# Fall Foraging



## *Andi (Nov 8, 2009)

Walnuts along with chestnuts should be starting to turn soon. Fall apples will soon be ready, along with the mullein ... the mullein flowers are about over but I need a few more leaves. 

Anyone else doing any late summer/early fall foraging?


----------



## Frugal_Farmers (Dec 13, 2010)

Walnuts, chestnuts and pecans.


----------



## *Andi (Nov 8, 2009)

My pecan trees are a few years off yet ... but I do love them. (might have to check the farmers market. lol)


----------



## lhalfcent (Mar 11, 2010)

*Andi said:


> My pecan trees are a few years off yet ... but I do love them. (might have to check the farmers market. lol)

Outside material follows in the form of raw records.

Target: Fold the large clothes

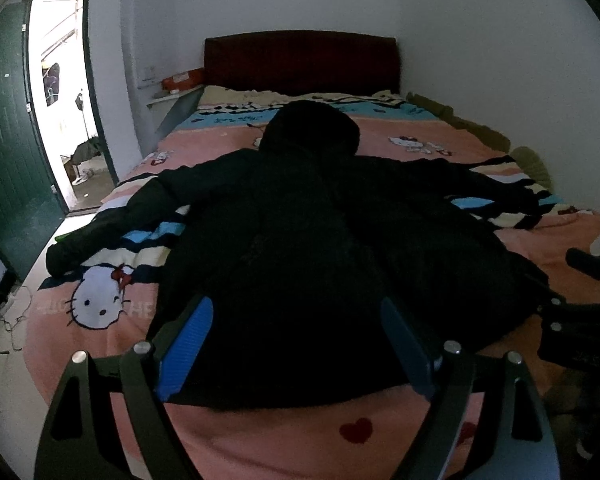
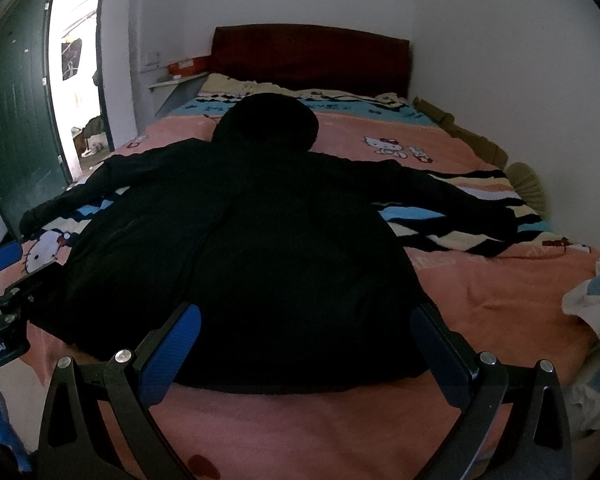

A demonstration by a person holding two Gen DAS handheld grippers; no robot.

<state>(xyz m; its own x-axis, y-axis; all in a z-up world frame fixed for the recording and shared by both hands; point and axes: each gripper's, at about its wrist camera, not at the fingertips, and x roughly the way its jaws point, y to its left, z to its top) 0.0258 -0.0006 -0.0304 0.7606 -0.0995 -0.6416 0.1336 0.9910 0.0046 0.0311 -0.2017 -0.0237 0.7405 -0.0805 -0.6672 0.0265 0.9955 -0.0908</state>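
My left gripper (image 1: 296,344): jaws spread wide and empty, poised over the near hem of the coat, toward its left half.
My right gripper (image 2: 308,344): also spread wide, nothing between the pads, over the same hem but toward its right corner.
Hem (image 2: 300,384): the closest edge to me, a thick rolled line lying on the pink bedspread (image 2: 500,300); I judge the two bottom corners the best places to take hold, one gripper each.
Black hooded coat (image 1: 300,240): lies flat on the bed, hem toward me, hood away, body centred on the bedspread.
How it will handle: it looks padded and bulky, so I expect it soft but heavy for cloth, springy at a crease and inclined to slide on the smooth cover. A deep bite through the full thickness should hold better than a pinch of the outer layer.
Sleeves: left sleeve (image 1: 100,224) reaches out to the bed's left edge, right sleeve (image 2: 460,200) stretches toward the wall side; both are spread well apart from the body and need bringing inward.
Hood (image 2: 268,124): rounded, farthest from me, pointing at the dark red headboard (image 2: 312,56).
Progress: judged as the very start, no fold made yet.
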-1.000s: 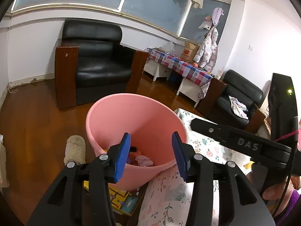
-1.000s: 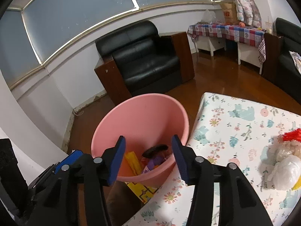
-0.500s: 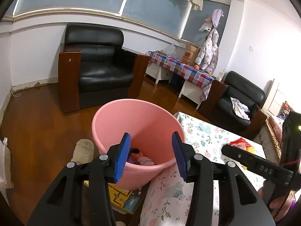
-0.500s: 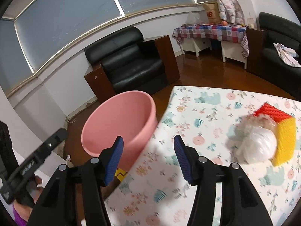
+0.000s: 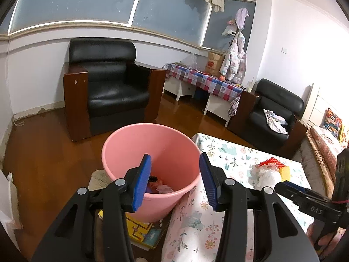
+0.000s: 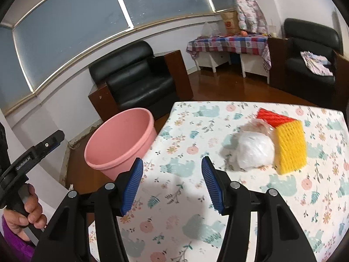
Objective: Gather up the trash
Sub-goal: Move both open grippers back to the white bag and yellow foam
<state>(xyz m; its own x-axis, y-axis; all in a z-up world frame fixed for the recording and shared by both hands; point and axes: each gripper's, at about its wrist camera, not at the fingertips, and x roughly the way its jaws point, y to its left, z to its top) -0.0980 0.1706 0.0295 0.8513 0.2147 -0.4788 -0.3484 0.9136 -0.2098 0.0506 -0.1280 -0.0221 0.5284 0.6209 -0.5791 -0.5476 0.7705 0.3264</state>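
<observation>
I held a pair of tongs in each hand, both with black arms and blue ribbed pads. My left tongs (image 5: 174, 179) stood wide open with nothing between the pads, and they hung over a pink bucket (image 5: 122, 150) that stood on the wooden floor just beside the corner of the surface (image 6: 185, 168). A few scraps of trash (image 5: 158, 186) lay at the bottom of the bucket, dark and pinkish, too small for me to tell apart. A yellow printed sheet (image 5: 141, 229) lay on the floor under the near side of the bucket.

My right tongs (image 6: 172, 183) were also wide open and empty, held above the surface, which was covered in a white cloth printed with bears and flowers. Ahead of them and to the right, apart from the pads, lay a crumpled white plastic bag (image 6: 254, 150). It touched a yellow foam net (image 6: 290, 146), and a red foam net (image 6: 272, 116) lay just behind both.

In the right view my left hand (image 6: 26, 214), with a purple sleeve, gripped its tool's black handle at the lower left. A black armchair (image 5: 109, 85) stood against the far wall beyond the bucket.
</observation>
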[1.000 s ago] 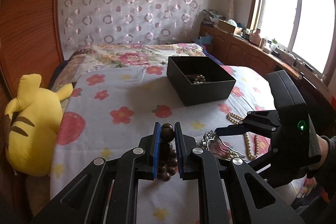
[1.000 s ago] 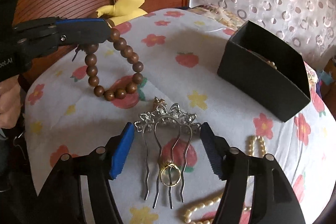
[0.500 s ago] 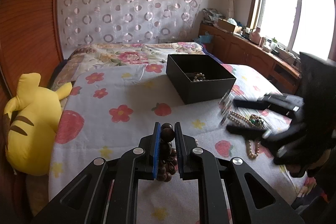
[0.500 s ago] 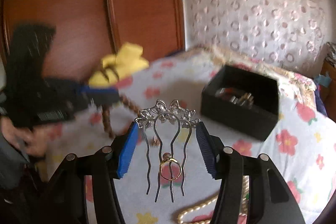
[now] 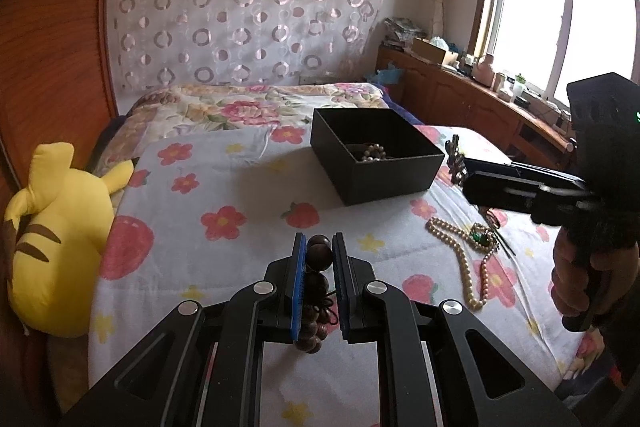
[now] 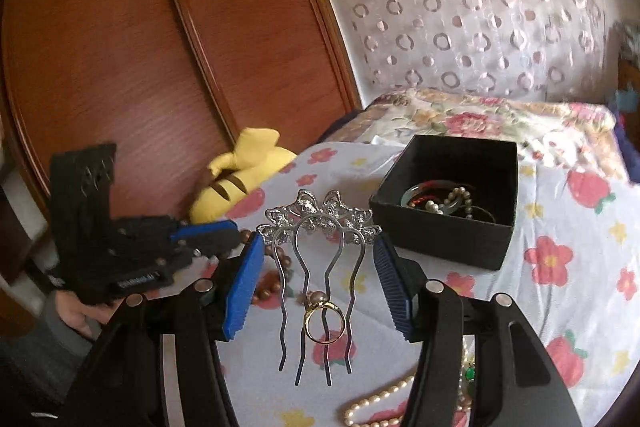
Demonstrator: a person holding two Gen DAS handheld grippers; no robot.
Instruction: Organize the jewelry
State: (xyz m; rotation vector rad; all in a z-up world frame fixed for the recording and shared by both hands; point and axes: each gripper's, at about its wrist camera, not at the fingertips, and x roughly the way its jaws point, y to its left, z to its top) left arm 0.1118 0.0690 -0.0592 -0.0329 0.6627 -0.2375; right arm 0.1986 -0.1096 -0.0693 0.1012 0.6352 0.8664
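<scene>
My left gripper is shut on a brown wooden bead bracelet, which hangs just above the flowered bedspread. My right gripper is shut on a silver hair comb, held in the air with its tines toward the camera. A gold ring dangles on one tine. The open black box stands just beyond and to the right, with pearls and a bangle inside. In the left wrist view the right gripper hovers beside the box. A pearl necklace and a green pendant lie on the bed.
A yellow plush toy lies at the bed's left edge against the wooden wardrobe. A folded floral quilt sits behind the box. A wooden cabinet with clutter runs under the window at right.
My right gripper has lifted the comb and ring off the bedspread and swung up toward the black box. The left gripper and its bracelet have stayed put.
</scene>
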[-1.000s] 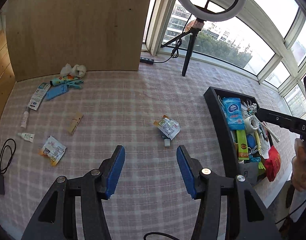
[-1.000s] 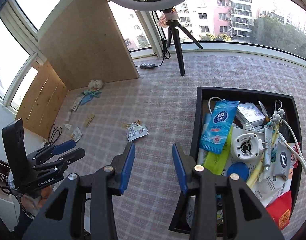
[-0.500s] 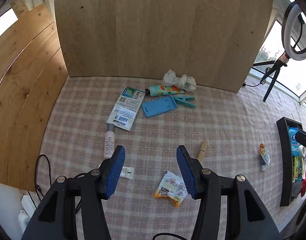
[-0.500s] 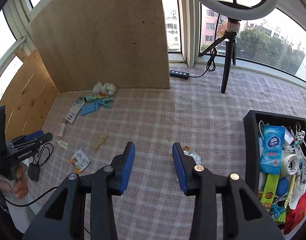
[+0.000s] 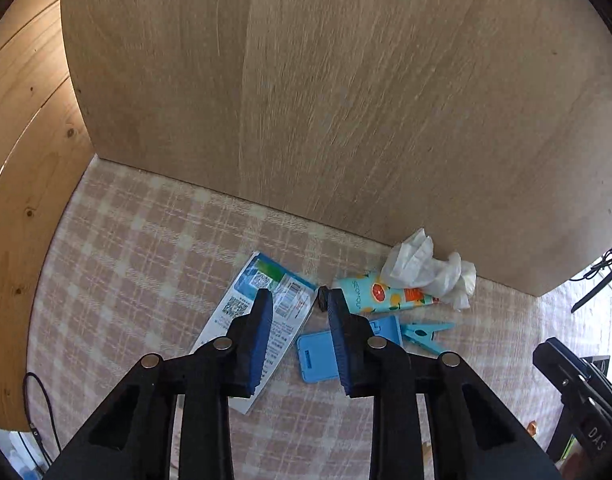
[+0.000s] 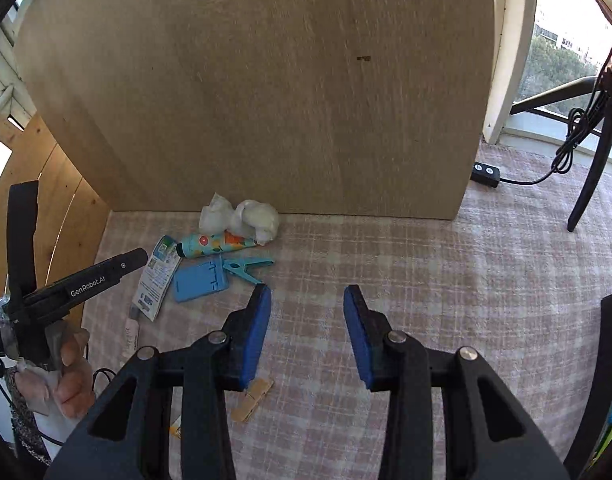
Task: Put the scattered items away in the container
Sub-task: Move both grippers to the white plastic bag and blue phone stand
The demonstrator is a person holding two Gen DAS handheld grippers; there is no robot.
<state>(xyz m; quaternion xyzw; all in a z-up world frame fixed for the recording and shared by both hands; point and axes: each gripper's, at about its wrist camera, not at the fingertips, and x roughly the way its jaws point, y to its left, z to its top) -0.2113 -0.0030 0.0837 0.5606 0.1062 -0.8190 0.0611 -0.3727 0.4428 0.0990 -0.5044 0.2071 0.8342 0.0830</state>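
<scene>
left tongs (image 5: 299,300) closing above a white-and-blue packet (image 5: 261,320) on the checked surface (image 5: 145,264), pinching nothing. right tongs (image 6: 307,294) spread, empty, near a blue phone stand (image 6: 199,280), teal clothespin (image 6: 245,268) and fruit-print tube (image 6: 215,245).

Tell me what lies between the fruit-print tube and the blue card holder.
Nothing: in the right wrist view the tube lies just behind the holder with only a thin strip of checked cloth between; the teal clip lies to the holder's right.
</scene>
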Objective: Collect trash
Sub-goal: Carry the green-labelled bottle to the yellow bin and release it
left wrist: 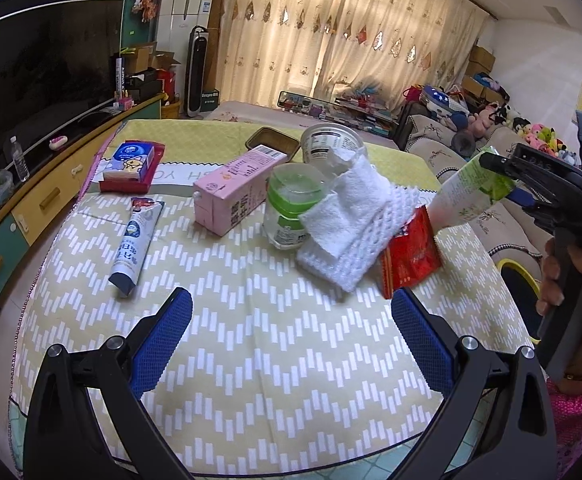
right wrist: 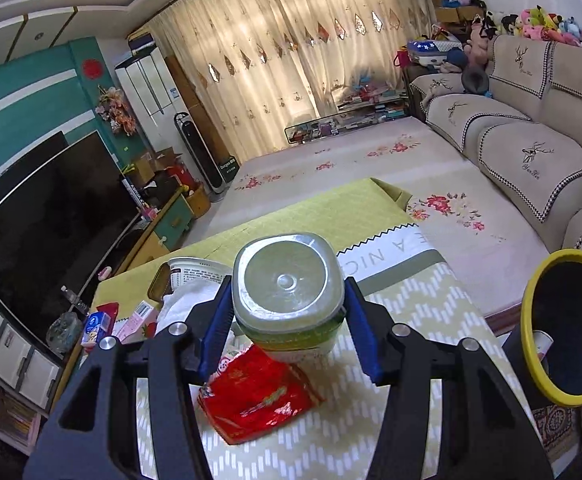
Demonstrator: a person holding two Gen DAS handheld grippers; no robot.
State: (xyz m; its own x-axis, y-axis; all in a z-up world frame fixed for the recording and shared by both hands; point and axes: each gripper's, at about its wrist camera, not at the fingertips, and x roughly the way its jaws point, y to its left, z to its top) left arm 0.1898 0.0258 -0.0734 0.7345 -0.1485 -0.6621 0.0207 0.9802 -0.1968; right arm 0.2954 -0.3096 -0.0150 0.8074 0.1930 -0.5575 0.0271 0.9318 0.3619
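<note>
Right tool [right wrist: 287,316] clamped on bottle [right wrist: 287,284] above red wrapper [right wrist: 257,396]; left tool [left wrist: 291,336] apart.

The tablecloth [right wrist: 391,256] carries a grey band of white capitals near its far edge: "E A NIC" shows in the right wrist view, upside down. In the left wrist view the same band reads "SH YO", also inverted. The toothpaste tube [left wrist: 135,244], pink carton [left wrist: 231,192] and white cup [right wrist: 199,272] bear print too small to read.
</note>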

the black walnut trees in our area are starting to drop their fruit. Kinda early which tells me fall is early this year again methinks.
So gonna start collecting them. I like to use the hulls for dying yarn and fabric but be careful, those suckers can really stain your hands and clothes! lol
already collected mullein leaves and flowers. got the leaves in spring when best and pick flowers since. now they are drying up.
the mushroom called chicken of the woods didn't show up this year. not sure why.
got lamb's quarter, raspberry leaves, red clover, mallow root, yellow dock root and finally was able to find some nice burdock root.


----------



## Clarice (Aug 19, 2010)

I'm afraid we may not have a very good pecan crop this year due to the dry weather. Did you know you can "can" any type of nut meats? First heat the nuts in the oven for about 15 min. Place the nuts (no liquid) in heated pint jars to within 1" of top. Screw on the hot lids and pressure can for 10 min. at 10#. Yum!


----------



## goshengirl (Dec 18, 2010)

Thanks Clarice! I had no idea. 

Our English walnuts and pecans are too young, but we've got a black walnut that should be dropping soon. Hickory nuts - lots of those.


----------



## lhalfcent (Mar 11, 2010)

Clarice said:


> I'm afraid we may not have a very good pecan crop this year due to the dry weather. Did you know you can "can" any type of nut meats? First heat the nuts in the oven for about 15 min. Place the nuts (no liquid) in heated pint jars to within 1" of top. Screw on the hot lids and pressure can for 10 min. at 10#. Yum!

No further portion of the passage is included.